#### EXERCISE INSTRUCTIONS:
Return the records that follow, matching each one exactly.
::: DATA TO PROCESS :::
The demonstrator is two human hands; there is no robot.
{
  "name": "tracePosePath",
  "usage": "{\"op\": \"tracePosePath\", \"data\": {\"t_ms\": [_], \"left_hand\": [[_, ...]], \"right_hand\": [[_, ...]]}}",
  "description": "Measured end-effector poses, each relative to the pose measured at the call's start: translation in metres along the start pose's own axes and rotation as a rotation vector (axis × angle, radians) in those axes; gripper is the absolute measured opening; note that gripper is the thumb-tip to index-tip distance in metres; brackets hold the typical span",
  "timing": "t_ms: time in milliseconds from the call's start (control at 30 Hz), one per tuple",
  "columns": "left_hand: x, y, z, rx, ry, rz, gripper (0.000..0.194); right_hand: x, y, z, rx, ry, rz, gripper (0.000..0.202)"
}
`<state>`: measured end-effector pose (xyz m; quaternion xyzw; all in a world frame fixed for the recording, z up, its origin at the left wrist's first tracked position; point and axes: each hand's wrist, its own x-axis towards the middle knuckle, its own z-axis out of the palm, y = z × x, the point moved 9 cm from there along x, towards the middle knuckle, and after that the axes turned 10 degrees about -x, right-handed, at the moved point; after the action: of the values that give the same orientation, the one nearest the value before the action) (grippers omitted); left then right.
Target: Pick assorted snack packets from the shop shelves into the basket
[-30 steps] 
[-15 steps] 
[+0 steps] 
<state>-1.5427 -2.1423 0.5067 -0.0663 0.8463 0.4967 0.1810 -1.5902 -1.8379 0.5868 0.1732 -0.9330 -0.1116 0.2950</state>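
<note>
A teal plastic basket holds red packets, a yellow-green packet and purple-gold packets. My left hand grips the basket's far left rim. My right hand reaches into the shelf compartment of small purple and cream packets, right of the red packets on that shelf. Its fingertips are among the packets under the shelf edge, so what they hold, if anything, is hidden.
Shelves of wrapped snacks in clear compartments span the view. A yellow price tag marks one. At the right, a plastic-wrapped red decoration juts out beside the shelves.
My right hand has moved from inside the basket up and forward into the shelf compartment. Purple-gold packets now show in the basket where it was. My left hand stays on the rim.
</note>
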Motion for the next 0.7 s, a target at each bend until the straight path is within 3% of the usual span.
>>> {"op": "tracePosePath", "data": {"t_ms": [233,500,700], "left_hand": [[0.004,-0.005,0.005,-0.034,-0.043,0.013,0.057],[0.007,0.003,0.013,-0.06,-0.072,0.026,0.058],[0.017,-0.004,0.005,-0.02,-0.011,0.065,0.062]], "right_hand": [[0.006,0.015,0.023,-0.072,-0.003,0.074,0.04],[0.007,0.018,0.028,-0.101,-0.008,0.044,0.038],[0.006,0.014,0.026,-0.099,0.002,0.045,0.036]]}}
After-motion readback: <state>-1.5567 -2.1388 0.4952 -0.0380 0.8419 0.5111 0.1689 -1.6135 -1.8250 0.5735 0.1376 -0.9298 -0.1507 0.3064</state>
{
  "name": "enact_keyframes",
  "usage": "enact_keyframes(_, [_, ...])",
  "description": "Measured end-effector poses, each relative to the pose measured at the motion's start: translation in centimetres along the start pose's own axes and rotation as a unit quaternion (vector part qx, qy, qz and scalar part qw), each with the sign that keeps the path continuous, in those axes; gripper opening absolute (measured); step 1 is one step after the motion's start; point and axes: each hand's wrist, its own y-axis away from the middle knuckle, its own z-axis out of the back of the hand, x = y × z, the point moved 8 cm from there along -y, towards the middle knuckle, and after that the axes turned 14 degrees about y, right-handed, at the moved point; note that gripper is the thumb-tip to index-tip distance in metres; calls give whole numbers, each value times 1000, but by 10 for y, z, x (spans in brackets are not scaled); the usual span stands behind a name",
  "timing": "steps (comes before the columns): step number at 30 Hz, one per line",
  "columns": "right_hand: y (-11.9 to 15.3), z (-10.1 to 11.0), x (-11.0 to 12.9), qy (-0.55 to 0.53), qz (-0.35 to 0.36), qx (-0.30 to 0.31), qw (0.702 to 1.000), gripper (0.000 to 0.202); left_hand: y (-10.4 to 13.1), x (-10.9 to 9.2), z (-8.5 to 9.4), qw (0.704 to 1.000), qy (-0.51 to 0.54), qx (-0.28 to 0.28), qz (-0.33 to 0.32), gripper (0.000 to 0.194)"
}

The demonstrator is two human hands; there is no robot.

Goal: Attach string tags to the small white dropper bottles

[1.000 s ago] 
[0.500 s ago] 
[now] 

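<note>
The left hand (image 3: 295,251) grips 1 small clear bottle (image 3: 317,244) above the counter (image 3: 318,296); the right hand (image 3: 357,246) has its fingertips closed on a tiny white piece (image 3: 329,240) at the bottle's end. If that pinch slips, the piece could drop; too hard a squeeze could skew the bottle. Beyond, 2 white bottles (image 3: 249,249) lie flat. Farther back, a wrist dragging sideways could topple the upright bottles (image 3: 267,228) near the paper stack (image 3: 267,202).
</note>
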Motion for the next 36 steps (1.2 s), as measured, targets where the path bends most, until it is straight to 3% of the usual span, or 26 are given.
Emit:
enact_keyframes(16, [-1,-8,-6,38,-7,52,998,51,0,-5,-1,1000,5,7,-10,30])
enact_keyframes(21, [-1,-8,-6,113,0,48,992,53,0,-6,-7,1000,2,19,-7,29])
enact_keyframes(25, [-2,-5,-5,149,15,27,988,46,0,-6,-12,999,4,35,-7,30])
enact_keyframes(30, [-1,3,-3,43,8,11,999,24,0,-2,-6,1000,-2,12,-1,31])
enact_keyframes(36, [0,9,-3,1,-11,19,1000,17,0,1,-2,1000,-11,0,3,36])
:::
#### RESULT:
The demonstrator is two human hands; there is no robot.
{
  "name": "tracePosePath",
  "usage": "{\"op\": \"tracePosePath\", \"data\": {\"t_ms\": [_], \"left_hand\": [[_, ...]], \"right_hand\": [[_, ...]]}}",
  "description": "Measured end-effector poses, each relative to the pose measured at the call's start: translation in metres along the start pose's own axes and rotation as a rotation vector (axis × angle, radians) in those axes; gripper is the absolute measured opening; note that gripper is the thumb-tip to index-tip distance in metres; brackets hold the typical span",
  "timing": "t_ms: time in milliseconds from the call's start (control at 30 Hz), one per tuple",
  "columns": "left_hand: x, y, z, rx, ry, rz, gripper (0.000..0.194); right_hand: x, y, z, rx, ry, rz, gripper (0.000..0.202)"
}
`<state>`: measured end-effector pose (xyz m; quaternion xyzw; all in a world frame fixed for the recording, z up, its origin at the left wrist's first tracked position; point and axes: each hand's wrist, its own x-axis towards the middle knuckle, its own z-axis out of the palm, y = z × x, the point moved 9 cm from there along x, towards the middle knuckle, and after that the axes turned 10 degrees about -x, right-handed, at the moved point; after the action: of the values that give the same orientation, the one nearest the value before the action) (grippers omitted); left then right.
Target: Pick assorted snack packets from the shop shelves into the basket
[-30 steps] 
[-15 steps] 
[+0 steps] 
<state>-1.5427 -2.1423 0.5067 -0.0663 0.8463 0.4967 0.1810 -1.5902 -1.8379 0.5868 0.1732 -0.9330 -0.1116 0.2950</state>
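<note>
A teal plastic basket holds red packets, a yellow-green packet and purple-gold packets. My left hand grips the basket's far left rim. My right hand reaches into the shelf compartment of small purple and cream packets, right of the red packets on that shelf. Its fingertips are among the packets under the shelf edge, so what they hold, if anything, is hidden.
Shelves of wrapped snacks in clear compartments span the view. A yellow price tag marks one. At the right, a plastic-wrapped red decoration juts out beside the shelves.
My right hand has moved from inside the basket up and forward into the shelf compartment. Purple-gold packets now show in the basket where it was. My left hand stays on the rim.
</note>
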Motion for the next 0.7 s, a target at each bend until the straight path is within 3% of the usual span.
>>> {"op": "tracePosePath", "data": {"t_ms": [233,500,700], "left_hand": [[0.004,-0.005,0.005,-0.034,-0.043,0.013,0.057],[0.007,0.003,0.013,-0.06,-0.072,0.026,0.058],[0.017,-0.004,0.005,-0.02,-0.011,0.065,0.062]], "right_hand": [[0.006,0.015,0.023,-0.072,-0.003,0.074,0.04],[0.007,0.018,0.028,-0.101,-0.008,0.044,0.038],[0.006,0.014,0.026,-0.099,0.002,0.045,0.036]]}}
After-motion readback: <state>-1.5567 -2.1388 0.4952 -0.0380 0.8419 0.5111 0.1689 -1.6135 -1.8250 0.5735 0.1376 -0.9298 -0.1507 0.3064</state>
{
  "name": "enact_keyframes",
  "usage": "enact_keyframes(_, [_, ...])",
  "description": "Measured end-effector poses, each relative to the pose measured at the motion's start: translation in centimetres along the start pose's own axes and rotation as a unit quaternion (vector part qx, qy, qz and scalar part qw), each with the sign that keeps the path continuous, in those axes; gripper opening absolute (measured); step 1 is one step after the motion's start; point and axes: each hand's wrist, its own y-axis away from the middle knuckle, its own z-axis out of the back of the hand, x = y × z, the point moved 8 cm from there along -y, towards the middle knuckle, and after that the axes turned 14 degrees about y, right-handed, at the moved point; note that gripper is the thumb-tip to index-tip distance in metres; calls give whole numbers, each value times 1000, but by 10 for y, z, x (spans in brackets are not scaled); the usual span stands behind a name",
  "timing": "steps (comes before the columns): step number at 30 Hz, one per line",
  "columns": "right_hand: y (-11.9 to 15.3), z (-10.1 to 11.0), x (-11.0 to 12.9), qy (-0.55 to 0.53), qz (-0.35 to 0.36), qx (-0.30 to 0.31), qw (0.702 to 1.000), gripper (0.000 to 0.202); left_hand: y (-10.4 to 13.1), x (-10.9 to 9.2), z (-8.5 to 9.4), qw (0.704 to 1.000), qy (-0.51 to 0.54), qx (-0.28 to 0.28), qz (-0.33 to 0.32), gripper (0.000 to 0.194)"
}

The demonstrator is two human hands; there is no robot.

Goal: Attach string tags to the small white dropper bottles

[1.000 s ago] 
[0.500 s ago] 
[now] 

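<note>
The left hand (image 3: 295,251) grips 1 small clear bottle (image 3: 317,244) above the counter (image 3: 318,296); the right hand (image 3: 357,246) has its fingertips closed on a tiny white piece (image 3: 329,240) at the bottle's end. If that pinch slips, the piece could drop; too hard a squeeze could skew the bottle. Beyond, 2 white bottles (image 3: 249,249) lie flat. Farther back, a wrist dragging sideways could topple the upright bottles (image 3: 267,228) near the paper stack (image 3: 267,202).
</note>
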Motion for the next 36 steps (1.2 s), as measured, targets where the path bends most, until it is straight to 3% of the usual span, or 26 are given.
Emit:
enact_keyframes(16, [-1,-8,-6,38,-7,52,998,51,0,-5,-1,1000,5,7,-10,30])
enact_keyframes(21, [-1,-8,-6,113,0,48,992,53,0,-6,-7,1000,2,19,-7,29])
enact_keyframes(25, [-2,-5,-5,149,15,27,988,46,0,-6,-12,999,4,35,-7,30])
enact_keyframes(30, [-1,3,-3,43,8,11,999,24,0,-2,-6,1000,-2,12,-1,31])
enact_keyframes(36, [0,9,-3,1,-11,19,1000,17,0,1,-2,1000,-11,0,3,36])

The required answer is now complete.